The anticipated cost the first year of incorporation would be about $10,480,000, with the PBSO accounting for about $3,250,000 with expanded service.

Due to revenue sharing, ad valorem taxes would be zero the first three years, but by state statute, the town would be required to levy a minimum ad valorem tax in fiscal year 2021-22, which would generate an estimated $797,668 at a cost of about $60 per household, according to the report.

If incorporated, The Acreage would begin receiving state revenue sharing in 2018. If residents do not approve incorporation, services would remain under ITID and the county.

“Basically, this shows that The Acreage has enough revenue to incorporate,” Taylor said.

The entire feasibility study can be found online at www.preservetheacreagenow.com/documents.

1 COMMENT

  1. If The Acreage were to incorporate, it would draw about $15 million in revenue, with only about $10 million to spend, and no ad valorem tax in its first years.

    Ok, so in the first year, no ad valorem tax is assessed. What about every year thereafter? Does this mean only in the first year there is some imaginary $5 million in excess revenue.

    Please contemplate a few things, if not many more. Incorporation means a double-layer of “local” “state” and “federal” government. A municipality must provide for every entity that already exists under the County, State and Federal Government, as well as funding for all of that. What might and does that mean?

    Contemplate, for example, the need as a new “municipality” for providing services such a fire, sheriff, planning, zoning, transportation,code enforcement, roads, affordable housing, commercial development, industrial development, condominiums, apartments, education, senior living, environmental, water, sewer, flooding, transportation, garbage collection, assisted living, drug/alcohol facilities, etc. etc. You name it in government, and when you incorporate as a “government”, you must provide it. This is why taxes go up, and you only need to look at Loxahatchee Groves as an example.

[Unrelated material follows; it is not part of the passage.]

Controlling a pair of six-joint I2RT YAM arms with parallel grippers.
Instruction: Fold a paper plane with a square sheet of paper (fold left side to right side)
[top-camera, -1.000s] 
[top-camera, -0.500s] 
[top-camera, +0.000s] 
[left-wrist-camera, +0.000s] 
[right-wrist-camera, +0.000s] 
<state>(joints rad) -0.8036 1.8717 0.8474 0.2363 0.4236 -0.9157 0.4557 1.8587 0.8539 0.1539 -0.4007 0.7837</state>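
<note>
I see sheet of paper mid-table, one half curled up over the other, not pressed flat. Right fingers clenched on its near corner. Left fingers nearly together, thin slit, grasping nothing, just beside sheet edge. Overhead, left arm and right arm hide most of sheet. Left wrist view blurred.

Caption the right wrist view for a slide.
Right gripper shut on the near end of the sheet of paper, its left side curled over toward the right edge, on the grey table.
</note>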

    That extra $5 million the first year, when you don’t need to assess, quickly is gobbled up. What you sought to protect is quickly gobbled up as well.

    Contemplate the Acreage/Loxahatchee Community today. Every road is private. Once you “incorporate”, every road becomes “public”. Ask Loxahatchee Groves.

    Think about the Acreage/Loxahatchee Community today, and realize that we already pay to the Indian Trail Improvement District a huge amount of taxes as property owners for maintaining roads, drainage and parks (and parks should never have been added, but now will also be a responsibility of new municipality). Is PLAN suggesting eliminating ITID, and will we have three layers of “local” government?

    Contemplate “homestead” law in the State of Florida. Once you become a municipality, only 1/2 acre is protected as “homestead” in the state of Florida. This means, for our 1.5 community, absent grandfathering, 1 acre is unprotected from exemption from lawsuits, taxation, and even bankruptcy protection (if you seek it as even famous president elects are won’t to do.

    Contemplate “Loxahatchee Groves” as an example of a community that incorporated to keep itself rural, when suddenly rural meant creating commercial and more. Check out it’s Board who is approving commercial even in corridors it said would remain “rural”, paving where it said it wouldn’t, and adding traffic lights.

    Before you get fooled by a “group” who claims it will give you autonomy, protection, and savings; consider what the ultimate “consequences” of creating a new “government” might be. It might be more than you considered; way more than you considered, and much more life altering, Rather than preserving, protecting, and creating autonomy, it might instead offer a “new” municipality that might deliver the exact opposite.